In October my friend and Presbyterian minister Marci Glass wrote a sermon about binding as a sign and talked about the mark making that people did on me that day in the market, and how I've continued the practice in my home with Sharpies and my children. That Sunday in church, she told her congregation beautiful stories, as she always does, some about historic body practices and tattooing and one of them was about me:

She said she has started drawing small hearts on her kid’s bodies each day. She says something to them while they eat their cheerios, something like “I believe in you” or “you are valuable”, “when you make a mistake you are still beautiful”. “trust your instincts”, etc.

She wrote that it is “something for them to look at while they are away from me, growing and leaning in to their own separate worlds from mine, and remember that they are good and strong and there is no wrong way to have a body.”

She said her children have started returning the gesture, drawing hearts on Amy and on her husband.

“Keep these words that I am commanding you today in your heart. Recite them to your children and talk about them when you are at home and when you are away, when you lie down and when you rise. Bind them as a sign on your hand, fix them as an emblem on your forehead, and write them on the doorposts of your house and on your gates.”

The author of Deuteronomy is asking us to do what my friend does with her family. It doesn’t have to be with sharpies or tattoos. It doesn’t have to be tefilin or prayer shawls. We are called, however, to take these words into our very selves so that we are changed by them.

That day in the market people wrote words, not just hearts, and, like Marci said in church that day, I took those words into my self so that I am changed by them. So, as a reminder, especially for those hard days when things are just HARD, this morning I had one permanently inked.

On this last day of an extraordinary year, a fellow Boise artist whose illustrations and tattoo work I've admired for a decade drew one small heart just on top of those stretch marks on the dimpled fat of my right thigh. A thigh that has never failed me through four decades as I have learned to stand up, walk, run, jump, and kick. A thigh that I exposed to the world in all its imperfections. A thigh that many people examined critically and felt the need to write horrid mean things about, but also that many people felt the need to write heartfelt warm things about. Here's to continuing to expose those thighs, our hearts, and our kindness - to ourselves and each other. I'm planning to continue the revolution in 2016 and I hope you'll join me, because I'm just getting started.
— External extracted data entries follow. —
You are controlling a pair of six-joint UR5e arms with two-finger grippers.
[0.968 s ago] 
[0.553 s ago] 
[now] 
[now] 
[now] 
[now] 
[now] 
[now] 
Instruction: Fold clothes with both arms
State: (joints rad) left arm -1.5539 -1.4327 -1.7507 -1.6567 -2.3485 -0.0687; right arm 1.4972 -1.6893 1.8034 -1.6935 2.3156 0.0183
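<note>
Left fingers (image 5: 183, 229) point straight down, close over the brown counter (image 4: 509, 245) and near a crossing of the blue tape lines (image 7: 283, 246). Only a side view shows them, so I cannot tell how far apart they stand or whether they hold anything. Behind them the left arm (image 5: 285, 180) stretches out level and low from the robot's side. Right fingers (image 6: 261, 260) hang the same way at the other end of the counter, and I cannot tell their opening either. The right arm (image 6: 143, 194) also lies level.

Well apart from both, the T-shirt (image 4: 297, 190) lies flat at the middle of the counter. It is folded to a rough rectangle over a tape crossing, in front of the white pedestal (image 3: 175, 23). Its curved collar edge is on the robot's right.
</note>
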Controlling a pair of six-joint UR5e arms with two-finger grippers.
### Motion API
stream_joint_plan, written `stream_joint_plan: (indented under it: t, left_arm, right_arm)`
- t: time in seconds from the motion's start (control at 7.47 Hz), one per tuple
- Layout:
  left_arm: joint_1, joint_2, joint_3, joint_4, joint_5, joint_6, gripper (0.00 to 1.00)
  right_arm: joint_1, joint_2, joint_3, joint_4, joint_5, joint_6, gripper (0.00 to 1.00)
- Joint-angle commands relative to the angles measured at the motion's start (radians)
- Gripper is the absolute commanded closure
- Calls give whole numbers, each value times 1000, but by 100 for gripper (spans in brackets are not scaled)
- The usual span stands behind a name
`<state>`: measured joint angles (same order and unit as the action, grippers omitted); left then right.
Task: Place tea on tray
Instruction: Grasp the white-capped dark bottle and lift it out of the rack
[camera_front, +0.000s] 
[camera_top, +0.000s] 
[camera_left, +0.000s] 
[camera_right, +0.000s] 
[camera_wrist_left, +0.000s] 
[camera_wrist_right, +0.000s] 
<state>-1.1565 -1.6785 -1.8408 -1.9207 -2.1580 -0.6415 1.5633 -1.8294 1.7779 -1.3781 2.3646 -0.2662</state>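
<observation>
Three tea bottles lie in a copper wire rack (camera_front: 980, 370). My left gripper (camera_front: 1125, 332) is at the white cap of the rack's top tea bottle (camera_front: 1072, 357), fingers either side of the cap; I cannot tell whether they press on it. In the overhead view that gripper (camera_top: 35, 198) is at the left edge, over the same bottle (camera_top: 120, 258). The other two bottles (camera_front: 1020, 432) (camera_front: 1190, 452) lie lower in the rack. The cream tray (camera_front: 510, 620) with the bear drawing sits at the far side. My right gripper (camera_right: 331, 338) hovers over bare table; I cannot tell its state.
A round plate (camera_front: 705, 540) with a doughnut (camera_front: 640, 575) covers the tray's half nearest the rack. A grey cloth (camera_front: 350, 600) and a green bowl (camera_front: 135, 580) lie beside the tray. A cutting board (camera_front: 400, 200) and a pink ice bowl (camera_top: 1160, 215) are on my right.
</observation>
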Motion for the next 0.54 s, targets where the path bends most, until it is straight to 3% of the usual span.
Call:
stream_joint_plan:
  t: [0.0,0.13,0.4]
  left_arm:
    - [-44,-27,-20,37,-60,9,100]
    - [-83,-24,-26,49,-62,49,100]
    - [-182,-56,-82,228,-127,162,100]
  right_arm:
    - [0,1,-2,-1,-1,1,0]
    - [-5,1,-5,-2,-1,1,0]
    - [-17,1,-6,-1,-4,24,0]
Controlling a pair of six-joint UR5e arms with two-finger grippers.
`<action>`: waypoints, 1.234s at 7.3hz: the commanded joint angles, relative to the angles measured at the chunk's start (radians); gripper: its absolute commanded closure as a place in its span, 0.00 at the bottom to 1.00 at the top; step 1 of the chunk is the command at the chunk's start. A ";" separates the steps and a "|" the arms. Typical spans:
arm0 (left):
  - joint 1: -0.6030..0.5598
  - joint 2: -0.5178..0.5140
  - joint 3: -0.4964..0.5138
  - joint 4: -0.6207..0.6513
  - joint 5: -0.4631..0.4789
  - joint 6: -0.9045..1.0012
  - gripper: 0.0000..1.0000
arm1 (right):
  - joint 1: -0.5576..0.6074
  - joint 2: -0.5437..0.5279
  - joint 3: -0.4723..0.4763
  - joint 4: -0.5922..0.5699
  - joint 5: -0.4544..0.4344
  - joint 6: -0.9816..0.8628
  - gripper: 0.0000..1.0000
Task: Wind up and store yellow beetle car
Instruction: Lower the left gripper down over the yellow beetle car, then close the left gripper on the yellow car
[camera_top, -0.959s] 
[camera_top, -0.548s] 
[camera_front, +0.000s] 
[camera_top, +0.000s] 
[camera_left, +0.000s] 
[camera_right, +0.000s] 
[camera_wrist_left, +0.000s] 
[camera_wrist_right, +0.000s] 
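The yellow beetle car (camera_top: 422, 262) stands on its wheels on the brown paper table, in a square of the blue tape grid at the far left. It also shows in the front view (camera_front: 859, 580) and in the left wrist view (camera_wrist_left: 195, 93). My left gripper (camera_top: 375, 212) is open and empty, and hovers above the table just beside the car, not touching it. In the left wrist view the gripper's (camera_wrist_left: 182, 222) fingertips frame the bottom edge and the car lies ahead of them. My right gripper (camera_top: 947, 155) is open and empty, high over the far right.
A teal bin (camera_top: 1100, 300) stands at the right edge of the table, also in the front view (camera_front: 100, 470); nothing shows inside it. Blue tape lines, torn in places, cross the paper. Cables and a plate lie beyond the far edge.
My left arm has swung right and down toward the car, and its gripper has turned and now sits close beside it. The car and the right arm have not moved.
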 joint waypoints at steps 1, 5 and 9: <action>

Digital artwork by Boise artist Amy Granger, 2015. She told me that the profiles behind me are the other women I'm inspiring to follow my lead, take my hand, and stand beside me, herself included. So she created this to hang above her desk as a reminder every day, and shared it with all her friends and fans so they could do the same, and I cried my eyes out. Again.
There are a few great lists out there written by some amazing activists with suggestions for personal resolutions revolutions in the new year, like this one and this one, with lots of great ideas. One very simple thing you can do for yourself in this new year is take tiny steps toward being more body positive and kind to yourself. And I've got just the place to help you find out how. If you'd like more education, more tips, more kindness, and more love, I encourage you to ask for an add on Facebook to the Boise Rad Fat Collective. And if you're already there (thank you!), add just one friend who you think is ready for more positivity in their lives, who is ready to begin living with an open mind and heart.

Photo courtesy of Melanie Folwell Portrait + Design

I'll keep writing and talking and standing, if you promise to keep showing up. As the uber-talented Caroline Caldwell said so eloquently:

In a society that profits from your self-doubt, liking yourself is a rebellious act.

2015 was spectacular. Let's keep going with the rebellion in 2016.